**Dataset section:**
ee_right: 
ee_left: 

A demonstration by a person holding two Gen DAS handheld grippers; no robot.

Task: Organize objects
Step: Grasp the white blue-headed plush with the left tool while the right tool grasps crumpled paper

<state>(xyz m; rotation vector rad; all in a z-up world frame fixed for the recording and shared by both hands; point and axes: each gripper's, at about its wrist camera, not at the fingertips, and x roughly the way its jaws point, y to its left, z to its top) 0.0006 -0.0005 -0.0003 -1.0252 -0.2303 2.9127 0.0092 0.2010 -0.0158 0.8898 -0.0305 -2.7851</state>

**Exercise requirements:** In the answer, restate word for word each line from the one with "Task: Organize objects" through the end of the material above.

**Response to this task:**
Task: Organize objects
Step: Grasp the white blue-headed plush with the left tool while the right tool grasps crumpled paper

<state>(xyz m; rotation vector rad; all in a z-up world frame fixed for the recording and shared by both hands; point and axes: each gripper's, at about its wrist camera, not at the fingertips, and x roughly the way its jaws point, y to its left, z to its top) 0.0006 -0.0005 -0.0003 -1.0252 -0.2303 2.9127 0.0092 0.2010 -0.0158 0.8898 -0.0305 -2.7851</state>

With the output given, the exercise is complete.